Why I Never Wash Eggs Before Putting Them in My Fridge
Have you ever picked up a freshly laid egg, still warm in your hand, and felt the urge to wash it immediately, as if cleanliness must come before anything else? I understand that instinct very well as I had it once too. But after decades of raising chickens, collecting thousands of eggs, and learning both…
Have you ever picked up a freshly laid egg, still warm in your hand, and felt the urge to wash it immediately, as if cleanliness must come before anything else?
I understand that instinct very well as I had it once too. But after decades of raising chickens, collecting thousands of eggs, and learning both from experience and from mistakes, I do the opposite.
I never wash eggs before putting them in my fridge, and that decision is one of the quiet habits that keeps my eggs fresher, safer, and longer-lasting than most people expect.
What an Egg Is Designed to Protect

When a hen lays an egg, it comes coated in a thin, invisible layer called the bloom, sometimes called the cuticle. You can’t see it, but it’s there, covering the shell like a natural shield.
That bloom seals the tiny pores in the shell and acts as the egg’s first line of defense against bacteria, moisture loss, and air exchange.
On my farm, eggs come out of the nest looking clean most of the time, with the occasional bit of straw or dust clinging to the shell.
Even when they don’t look perfect, they are still protected by that bloom, doing its job quietly without needing help from me. The moment you wash an egg, especially with water, that protection is gone.
What Washing Actually Does to an Egg

Washing an egg removes the bloom, and once it’s gone, it cannot be replaced.
Warm water opens the pores of the shell, and if the water is cooler than the egg, it can actually draw bacteria inward rather than rinsing it away. Even clean water can create a pathway that wasn’t there before.
After washing, the egg becomes more vulnerable to absorbing odors, moisture, and microorganisms, which is why washed eggs must be refrigerated immediately and still don’t last as long as unwashed ones.
I learned this early on, watching eggs I had washed spoil faster than eggs I hadn’t touched at all.
How I Handle Eggs Instead of Washing Them

When I collect eggs, I handle them gently and deliberately. I check each shell as I place it into the basket.
If there is loose dirt or a bit of bedding stuck to the shell, I brush it off with a dry cloth or a soft brush.
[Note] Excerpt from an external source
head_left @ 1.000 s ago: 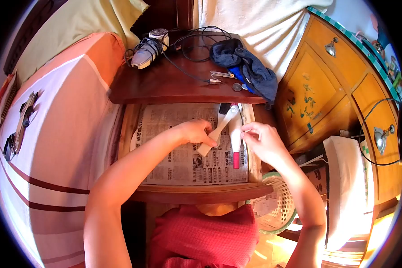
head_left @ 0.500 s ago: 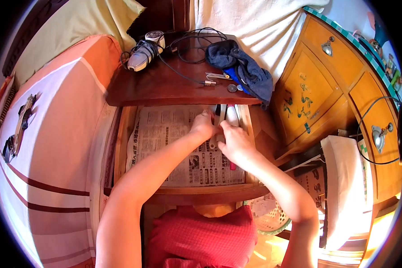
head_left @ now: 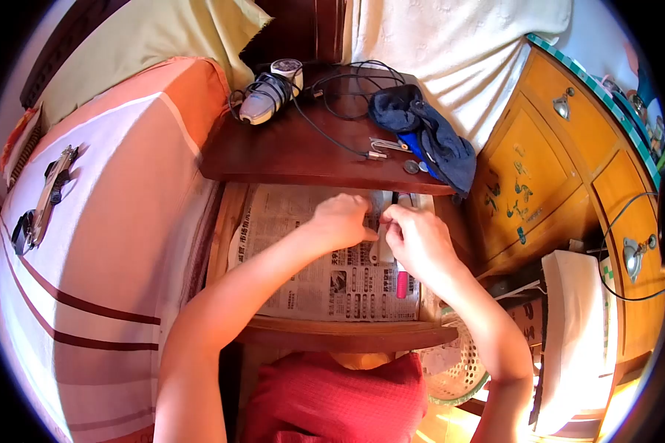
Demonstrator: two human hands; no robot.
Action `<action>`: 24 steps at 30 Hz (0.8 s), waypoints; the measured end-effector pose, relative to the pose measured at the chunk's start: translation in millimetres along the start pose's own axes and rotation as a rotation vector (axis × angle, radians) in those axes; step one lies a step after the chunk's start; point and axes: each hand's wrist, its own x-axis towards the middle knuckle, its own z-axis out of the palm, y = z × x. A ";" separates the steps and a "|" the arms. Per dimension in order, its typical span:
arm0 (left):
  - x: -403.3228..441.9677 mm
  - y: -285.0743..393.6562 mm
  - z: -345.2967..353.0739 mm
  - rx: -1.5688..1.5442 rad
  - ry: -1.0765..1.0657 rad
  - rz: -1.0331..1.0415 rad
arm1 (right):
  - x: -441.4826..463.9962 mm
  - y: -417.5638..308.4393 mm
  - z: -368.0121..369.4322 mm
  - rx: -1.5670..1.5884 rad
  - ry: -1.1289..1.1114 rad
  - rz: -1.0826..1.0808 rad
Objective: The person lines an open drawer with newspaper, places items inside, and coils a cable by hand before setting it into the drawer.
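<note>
Head view gives me my left hand [head_left: 341, 221] and right hand [head_left: 423, 240] close together over the newspaper [head_left: 303, 284], fingers bent in narrow; I cannot tell whether either grips anything. A pale flat tool [head_left: 381, 253] shows between them, just nearer me than the fingertips. The red handle [head_left: 401, 285] lies nearer me than my right fingers, the dark cloth [head_left: 423, 133] beyond them.

The counter [head_left: 273, 159] is showing dark reddish brown; the cabinet [head_left: 533, 140] is displaying yellow-orange with green and dark motifs (its top edge [head_left: 602, 96] is carrying teal checks). The bedspread [head_left: 125, 221] is combining orange, pale pink and white with dark red stripes. The newspaper [head_left: 303, 288] is presenting black print on grey; the slim object [head_left: 401, 285] is exhibiting a pinkish-red end.
</note>
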 end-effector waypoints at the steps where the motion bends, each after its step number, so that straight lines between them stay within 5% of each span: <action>1: -8.4 -3.8 -18.9 -0.109 0.040 0.072 | 3.8 -4.2 -4.9 0.141 0.082 -0.076; 2: -21.5 6.2 -50.8 -0.391 0.026 -0.022 | 11.0 -6.4 -6.0 0.270 0.164 -0.106; 3: -27.2 -0.5 -64.8 -0.398 0.232 0.028 | 19.1 -12.8 -15.7 0.303 0.208 -0.104; 5: -24.2 -26.1 -84.7 -0.353 0.790 0.101 | 43.8 -11.8 -25.0 0.324 0.426 -0.176; 9: -8.4 -95.4 -128.5 0.017 1.198 -0.176 | 86.2 -2.4 -43.2 0.178 0.491 -0.080; 11: 4.5 -116.9 -139.3 -0.031 1.087 -0.335 | 94.5 -0.5 -39.8 -0.004 0.560 -0.176; 15: 29.1 -130.7 -148.1 -0.173 0.704 -0.286 | 96.8 -1.7 -30.1 -0.199 0.603 -0.167; 21: 35.7 -120.4 -145.4 0.113 0.635 -0.398 | 91.3 4.9 -16.1 -0.207 0.515 -0.143; 24: 37.9 -128.7 -135.0 0.006 0.804 -0.408 | 90.1 6.3 -8.0 -0.158 0.498 -0.146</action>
Most of the time, that’s all that’s needed.
If an egg is heavily soiled, I don’t wash it and store it. I set it aside and plan to use it soon, usually for cooking the same day. Those eggs never go into long-term storage.
Clean, dry eggs with their bloom intact go straight into the fridge, placed point-side down to keep the air cell stable. They can last for weeks, often much longer, without any loss in quality.
Why Refrigeration Still Matters
Some people ask why I refrigerate eggs at all if I don’t wash them. The answer is consistency. Once eggs go into the fridge, they stay there.
Temperature stability matters, and moving eggs in and out of cold storage creates condensation, which can compromise the shell over time.
By refrigerating unwashed eggs and keeping them there, I slow down aging while preserving the natural defenses the egg already has. It’s a balance between modern storage and old knowledge.
When I Do Wash Eggs

I do wash eggs, just not before storage.
Just before cracking an egg into a pan or bowl, I rinse it quickly under running water and dry it immediately. At that point, the bloom no longer matters, because the egg is about to be opened anyway.
What I Wish More People Knew
Washing eggs feels like the responsible thing to do, especially if you didn’t grow up around chickens. But responsibility isn’t always about intervention. Sometimes it’s about restraint and trust in natural design.
Eggs have been surviving long before refrigerators and detergents existed. They don’t need to be scrubbed to be safe.